Je m’en remets au vent

Comme une feuille décidant de plaquer son arbre
Comme un grain de sable épris d’une tempête
Comme une braise cherchant son feu de forêt

Comme un air sec rêvant de fraîcheur

Je m’en remets au vent et j’apprends à lâcher prise, tout simplement

Je me sens alors plus sereine, moins fourbue. Mon corps se déplie à nouveau et se tourne imperceptiblement vers l’avenir. Encore, nano point sur l’horizon, mais point quand même !

C’est difficile de plaquer son arbre, d’aimer la tempête, d’allumer l’étincelle, de se diluer dans l’air ambiant. J’apprends et je me sens toute petite dans cette immensité.

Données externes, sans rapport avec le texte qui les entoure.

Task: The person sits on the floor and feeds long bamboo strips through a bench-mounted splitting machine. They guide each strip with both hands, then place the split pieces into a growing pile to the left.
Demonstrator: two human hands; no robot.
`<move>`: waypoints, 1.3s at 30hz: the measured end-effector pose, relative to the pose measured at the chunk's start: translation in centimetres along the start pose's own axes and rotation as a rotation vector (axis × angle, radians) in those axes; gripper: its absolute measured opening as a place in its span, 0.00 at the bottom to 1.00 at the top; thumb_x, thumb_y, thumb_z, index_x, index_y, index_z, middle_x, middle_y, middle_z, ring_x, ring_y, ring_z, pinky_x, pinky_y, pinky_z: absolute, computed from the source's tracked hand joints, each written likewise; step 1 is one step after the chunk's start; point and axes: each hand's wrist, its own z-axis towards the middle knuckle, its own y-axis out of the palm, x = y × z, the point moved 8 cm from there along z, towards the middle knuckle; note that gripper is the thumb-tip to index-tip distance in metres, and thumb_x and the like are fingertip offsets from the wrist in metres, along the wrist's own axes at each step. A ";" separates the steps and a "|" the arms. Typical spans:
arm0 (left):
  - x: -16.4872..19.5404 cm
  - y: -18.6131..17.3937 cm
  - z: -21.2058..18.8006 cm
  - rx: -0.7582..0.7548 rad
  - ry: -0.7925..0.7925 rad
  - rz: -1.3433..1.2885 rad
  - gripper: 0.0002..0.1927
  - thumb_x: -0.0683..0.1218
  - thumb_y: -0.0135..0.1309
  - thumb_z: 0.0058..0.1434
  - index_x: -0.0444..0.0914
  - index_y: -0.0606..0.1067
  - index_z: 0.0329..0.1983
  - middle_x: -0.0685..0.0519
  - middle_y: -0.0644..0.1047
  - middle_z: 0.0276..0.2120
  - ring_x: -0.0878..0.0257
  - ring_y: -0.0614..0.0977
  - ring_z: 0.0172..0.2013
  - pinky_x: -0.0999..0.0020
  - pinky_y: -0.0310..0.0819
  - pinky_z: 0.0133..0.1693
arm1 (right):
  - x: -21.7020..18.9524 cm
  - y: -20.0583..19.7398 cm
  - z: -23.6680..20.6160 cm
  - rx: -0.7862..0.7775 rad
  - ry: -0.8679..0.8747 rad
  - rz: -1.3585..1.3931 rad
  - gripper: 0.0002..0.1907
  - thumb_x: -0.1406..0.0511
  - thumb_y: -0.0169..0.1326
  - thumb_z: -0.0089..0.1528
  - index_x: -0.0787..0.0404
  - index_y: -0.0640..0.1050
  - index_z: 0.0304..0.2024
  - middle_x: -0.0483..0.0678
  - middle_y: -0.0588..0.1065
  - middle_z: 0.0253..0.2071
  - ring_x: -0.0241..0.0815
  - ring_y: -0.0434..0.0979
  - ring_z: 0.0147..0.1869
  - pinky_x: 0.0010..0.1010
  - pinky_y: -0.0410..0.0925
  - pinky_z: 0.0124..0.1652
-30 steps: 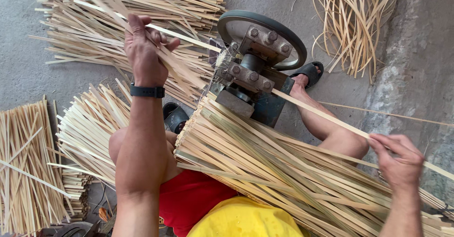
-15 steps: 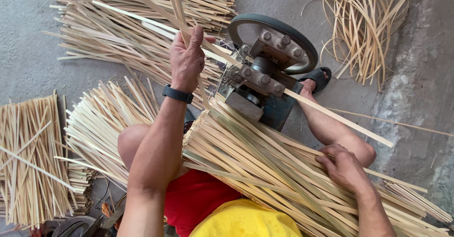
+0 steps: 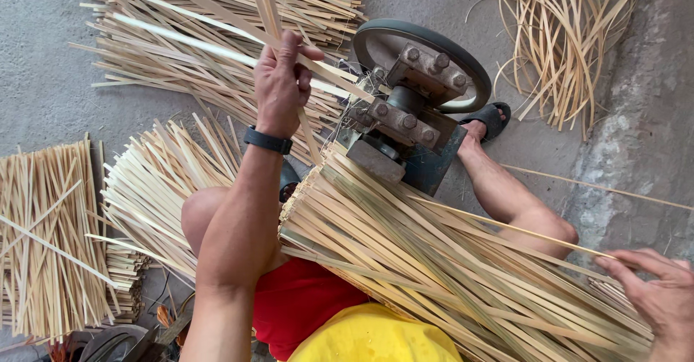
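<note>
A bundle of cut sticks (image 3: 43, 239) lies far left, loose shavings (image 3: 571, 44) top right, a black sandal (image 3: 493, 118) beside them.

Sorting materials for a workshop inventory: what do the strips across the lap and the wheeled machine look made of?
Strips: pale, matte split bamboo or cane by the look, with straight grain and greenish edges. Machine: dark painted metal, bolted blocks; its wheel looks rubber-rimmed, though that is uncertain.
</note>
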 end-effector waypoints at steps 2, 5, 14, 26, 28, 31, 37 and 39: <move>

Je me concentre sur les goélands au bord de ma fenêtre
J’essaie d’imiter la nonchalance de mon chat
J’observe mes cosmos qui ont la croissance tranquille

Je suis jalouse de l’eau du canal, lisse et calme comme jamais !

Dis, Dame Nature, pourquoi n’est ce pas inné chez l’humain, ce « lâcher-prise » ? Aurions-nous créé nous-mêmes notre propre enfermement ?

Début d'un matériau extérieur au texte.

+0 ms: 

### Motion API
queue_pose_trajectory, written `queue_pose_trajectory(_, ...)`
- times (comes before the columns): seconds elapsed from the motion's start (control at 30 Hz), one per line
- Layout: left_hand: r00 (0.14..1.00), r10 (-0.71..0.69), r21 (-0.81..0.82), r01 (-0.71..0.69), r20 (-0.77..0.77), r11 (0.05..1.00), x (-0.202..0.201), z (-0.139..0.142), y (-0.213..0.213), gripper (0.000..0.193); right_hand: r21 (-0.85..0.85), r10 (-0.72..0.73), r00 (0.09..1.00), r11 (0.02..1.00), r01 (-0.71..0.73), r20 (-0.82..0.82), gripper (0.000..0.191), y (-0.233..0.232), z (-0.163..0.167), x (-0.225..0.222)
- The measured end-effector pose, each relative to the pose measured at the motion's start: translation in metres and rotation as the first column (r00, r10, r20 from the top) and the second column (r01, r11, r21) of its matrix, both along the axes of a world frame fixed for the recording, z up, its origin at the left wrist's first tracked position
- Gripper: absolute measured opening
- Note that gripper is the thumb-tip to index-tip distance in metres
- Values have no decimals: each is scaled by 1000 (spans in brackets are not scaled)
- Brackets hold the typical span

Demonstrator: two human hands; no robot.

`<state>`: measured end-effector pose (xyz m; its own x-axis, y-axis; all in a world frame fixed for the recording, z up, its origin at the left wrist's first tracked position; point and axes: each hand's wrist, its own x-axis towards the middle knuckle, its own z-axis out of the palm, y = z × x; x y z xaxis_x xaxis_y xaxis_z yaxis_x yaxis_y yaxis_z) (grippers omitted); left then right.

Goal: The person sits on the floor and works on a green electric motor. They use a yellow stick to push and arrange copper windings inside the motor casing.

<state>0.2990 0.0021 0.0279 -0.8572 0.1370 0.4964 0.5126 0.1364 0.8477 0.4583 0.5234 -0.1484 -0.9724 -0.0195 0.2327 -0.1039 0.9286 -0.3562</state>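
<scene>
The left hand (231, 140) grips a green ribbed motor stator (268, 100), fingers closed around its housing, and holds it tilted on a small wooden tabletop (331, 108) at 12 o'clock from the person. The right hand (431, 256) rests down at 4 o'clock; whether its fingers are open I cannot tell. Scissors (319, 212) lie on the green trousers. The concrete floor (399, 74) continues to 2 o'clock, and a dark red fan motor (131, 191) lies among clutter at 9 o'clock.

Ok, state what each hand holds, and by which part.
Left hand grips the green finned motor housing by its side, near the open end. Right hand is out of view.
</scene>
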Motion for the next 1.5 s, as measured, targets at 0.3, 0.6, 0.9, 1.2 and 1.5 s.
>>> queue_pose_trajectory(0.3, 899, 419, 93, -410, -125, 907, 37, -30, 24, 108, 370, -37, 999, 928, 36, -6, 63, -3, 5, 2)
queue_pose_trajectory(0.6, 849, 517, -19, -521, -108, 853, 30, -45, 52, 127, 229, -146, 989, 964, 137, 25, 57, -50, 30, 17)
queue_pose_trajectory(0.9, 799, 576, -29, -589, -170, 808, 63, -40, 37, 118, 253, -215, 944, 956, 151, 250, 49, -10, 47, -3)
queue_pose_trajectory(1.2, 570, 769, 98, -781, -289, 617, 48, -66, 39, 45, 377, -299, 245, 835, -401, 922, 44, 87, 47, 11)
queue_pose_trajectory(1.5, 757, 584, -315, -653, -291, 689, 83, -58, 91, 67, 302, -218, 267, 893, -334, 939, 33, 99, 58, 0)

Aurions-nous oublié tout simplement où nous avions planté nos racines ?

La maladie creuse en moi son sillon, mais n’en raye pas pour autant le disque de ma vie. A contrario, elle m’aide à grandir, à faire des choix, à me protéger. Mais le prix est élevé et le chemin me paraît parfois trop long…

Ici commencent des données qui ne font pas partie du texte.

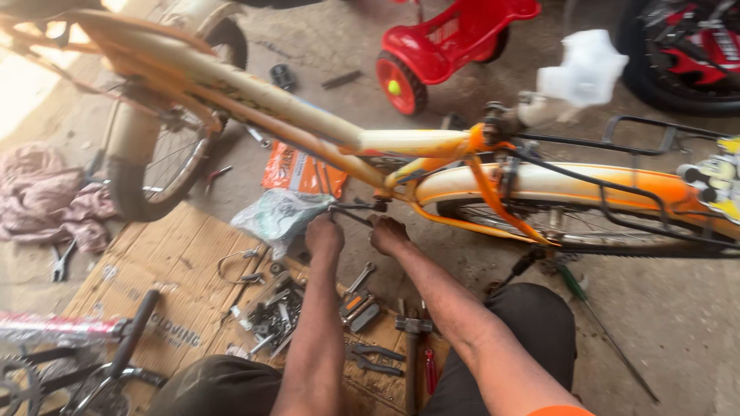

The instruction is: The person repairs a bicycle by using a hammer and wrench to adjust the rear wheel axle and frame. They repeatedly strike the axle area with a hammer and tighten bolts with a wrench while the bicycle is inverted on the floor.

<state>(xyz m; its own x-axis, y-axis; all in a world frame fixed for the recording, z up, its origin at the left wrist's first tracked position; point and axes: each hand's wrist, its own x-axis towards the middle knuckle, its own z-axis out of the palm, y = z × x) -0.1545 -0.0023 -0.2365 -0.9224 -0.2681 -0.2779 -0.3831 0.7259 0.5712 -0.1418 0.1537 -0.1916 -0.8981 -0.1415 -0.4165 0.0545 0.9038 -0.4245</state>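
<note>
A cream and orange bicycle (401, 142) stands across the view, its rear wheel (570, 223) to the right. Both my hands reach to the bottom of the frame, near the crank. My left hand (324, 233) is closed around a dark thin part or tool there; I cannot tell which. My right hand (388, 233) is closed just beside it, under the frame joint, and what it grips is hidden. A dark pedal arm (356, 206) shows just above the hands.
Flattened cardboard (177, 262) lies on the concrete floor with several wrenches, pliers and small parts (277, 312). A plastic bag (279, 216) and an orange packet (302, 171) lie under the frame. A red tricycle (443, 42) stands behind; a pink cloth (46, 196) left; a screwdriver (586, 304) right.
</note>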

Si je pense à demain, s’ouvre à moi un monde incertain, où les repères sont distordus. Je ne suis pas encore prête. Et, seule la main tendue de mon amoureux m’offre la promesse d’un avenir serein. J’ai déjà cette chance !

C’est la rentrée et depuis trois ans maintenant, je sais que mon temps sera différent.

Il faut que j’accepte la lenteur, de ne pas être prise dans le tourbillon de la frénésie générale ! Je m’en remets au vent et j’essaie de me sentir légère qu’une feuille d’automne. Aussi détendue que mon chat qui somnole.

J’apprends à vivre plus doucement, à mon rythme

Et je remarque alors que Dame Nature a toujours raison. À vouloir aller trop vite, on s’en oublie soi-même ! Et même si c’est dur, Fils de Park’s ou pas, je suis déjà tout simplement ravie qu’elle partage ce secret avec moi !

Prenons-en de la graine !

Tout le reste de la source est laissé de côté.